I find it a bit strange that we say this is not part of the interface, but still provide here a default implementation and say what it is.

This simplifies the implementation since

a.) we don't have to have a PandasExtensionArray that subclasses ExtensionArray, just to define this method.
b.) we can safely call ._values anywhere in our code without checking whether it's an extension array or a pandas extension array.

My preference is to leave it out of the interface until someone sees an actual need for it. I suspect this could come up if / when we start allowing custom indexes with their own indexing engines, but that seems like a ways down the road...

Yes, I understand those reasons, but that means it is part of the interface (in the sense that if somebody would be stupid to implement a _ndarray_values property that returns something differently, it will break code?)
It's just a part of the interface that we ask not to implement?

To give an example, for GeoPandas, I was wondering if I would overwrite this property to return my self.data (the integer pointers) instead of a materialized array (which can be costly).
For things like Series.strides, Series.itemsize, .. this will be OK (and in principle no user should call this anyway .. so maybe I should not worry about it), but if it is used in other places as well that I am not really sure about, such an implementation might actually give a wrong result (but at the same time, if this is called in certain places for my column with an extension array, I want to know that, because materializing can be costly and I want to avoid this as much as possible).

I see your point.

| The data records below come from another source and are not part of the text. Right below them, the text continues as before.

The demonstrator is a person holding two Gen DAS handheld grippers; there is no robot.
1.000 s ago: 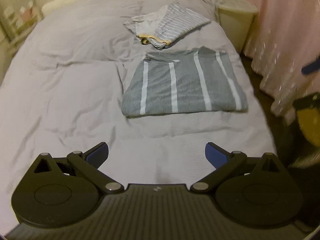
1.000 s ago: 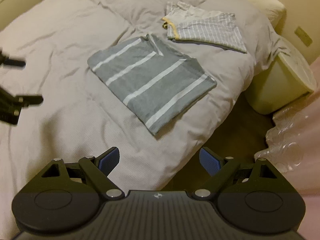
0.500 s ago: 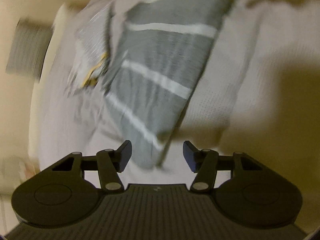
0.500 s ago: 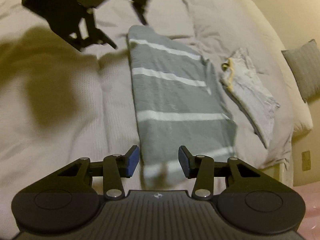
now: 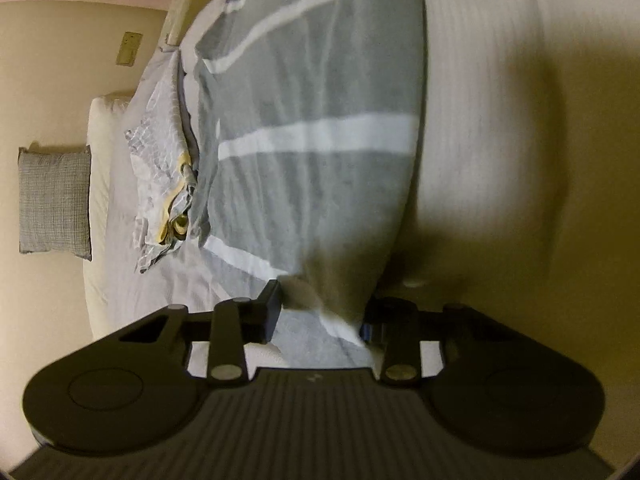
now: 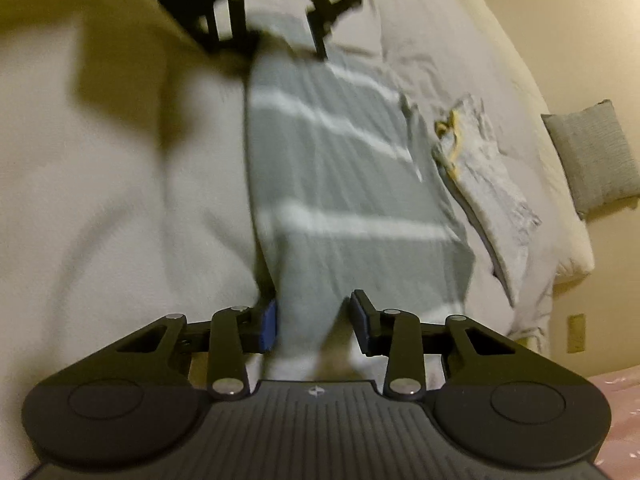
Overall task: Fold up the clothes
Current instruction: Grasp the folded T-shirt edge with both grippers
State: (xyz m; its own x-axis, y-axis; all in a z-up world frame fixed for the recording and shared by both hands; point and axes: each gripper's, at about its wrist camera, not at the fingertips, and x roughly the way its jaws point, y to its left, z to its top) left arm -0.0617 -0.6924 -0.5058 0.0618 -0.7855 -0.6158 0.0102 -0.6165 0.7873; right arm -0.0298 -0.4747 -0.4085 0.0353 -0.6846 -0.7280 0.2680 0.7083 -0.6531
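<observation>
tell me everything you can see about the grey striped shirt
The grey striped shirt is soft grey knit with wide white stripes, folded into a flat oblong on the pale bedcover. A corner sits between the fingers of the right gripper, another between those of the left gripper; neither has closed. A folded pale garment lies alongside.

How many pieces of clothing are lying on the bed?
2. The grey garment with white stripes lies in the middle of the bed, between both grippers. The pale finely striped garment lies folded beside it, toward the cushion. Others may be out of view.
</observation>
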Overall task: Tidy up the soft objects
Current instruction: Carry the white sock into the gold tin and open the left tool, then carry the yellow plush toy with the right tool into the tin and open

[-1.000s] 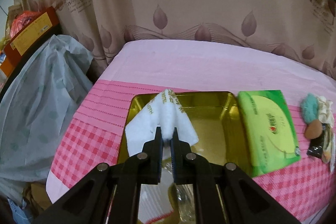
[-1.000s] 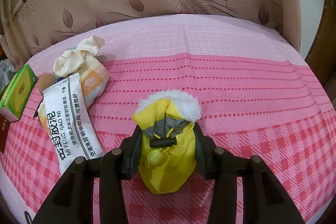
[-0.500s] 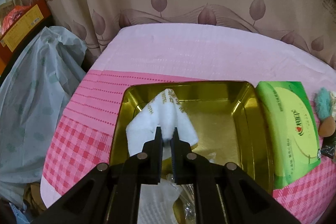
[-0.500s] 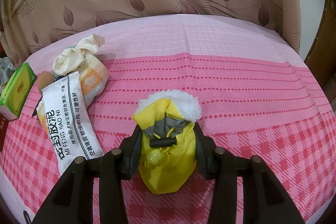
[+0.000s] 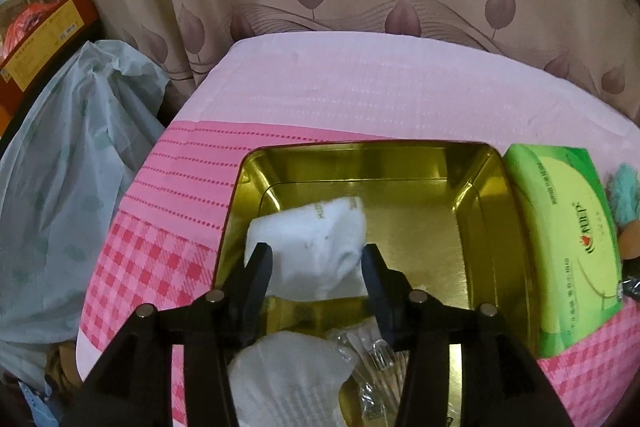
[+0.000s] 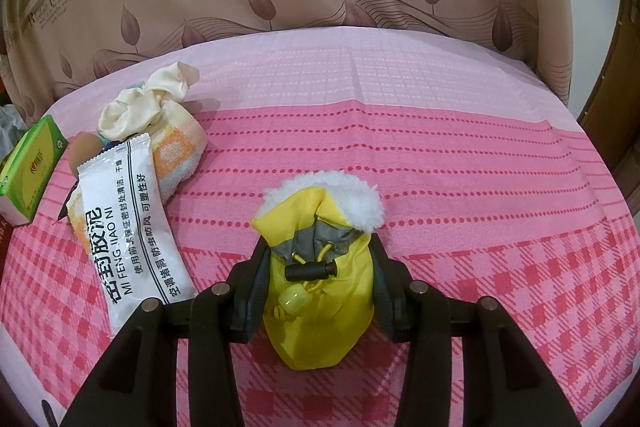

Your GeoPandas concern is a good one. But I'm not sure how to proceeded :/ Do you have a preference for

a.) Adding it to the interface
b.) Leaving it out of the interface, with a default implementation on EA
c.) Making a pandas-specific EA that defines _ndarray_values, so uses of _ndarray_values will need to check for that attr.

._values / ._ndarray_values are meant to be internal, and I don't want to limit future refactorings with backwards compatibility concerns. I'm also not even sure how to document it beyond what's already there.

Maybe the best option is to leave it for now? :)

Ideally, the Series machinery should not use _ndarray_values too often, as this would require knowledge of what those values mean (codes, ordinals, ...), which Series does not need to know (if there is knowledge required, it should somehow dispatch the operation to the underlying (extension) array itself).

And this is already the case I think. From a quick scan, currently in the PR, I see ndarray_values is mainly used for:

indexing (values used in the engine) -> for now we don't support extension arrays to be the data for Index (apart from our own), so this is a worry for later if we want to tackle that

Index object operations (eg the setops) -> same as above

in some specific cases where we know the parent object (eg we know it is a PeriodIndex, we just want to get the ordinals)

for algos (eg take, unique) -> either they dispatch to EA (eg take) or for now the fallback is object array anyhow (eg value_counts), and in general this is something we still need to discuss how to handle in general (factorize, unique, ..)

some Series attributes (shape, itemsize, strides, size) -> shape can also be derived from _values directly (like nbytes) as it is part of the EA interface. And from the others, I think size would be nice to not have to materialize the EA (itemsize and strides I don't care about). Can we let this return len(self._values), which is part of the interface? (I am not sure to what extent .size and __len__ on numpy arrays are different / have different performance)

Your assessment looks correct. Nothing that's series specific currently uses _ndarray_values, so it's really just code that is Index-specific or index / series agnostic.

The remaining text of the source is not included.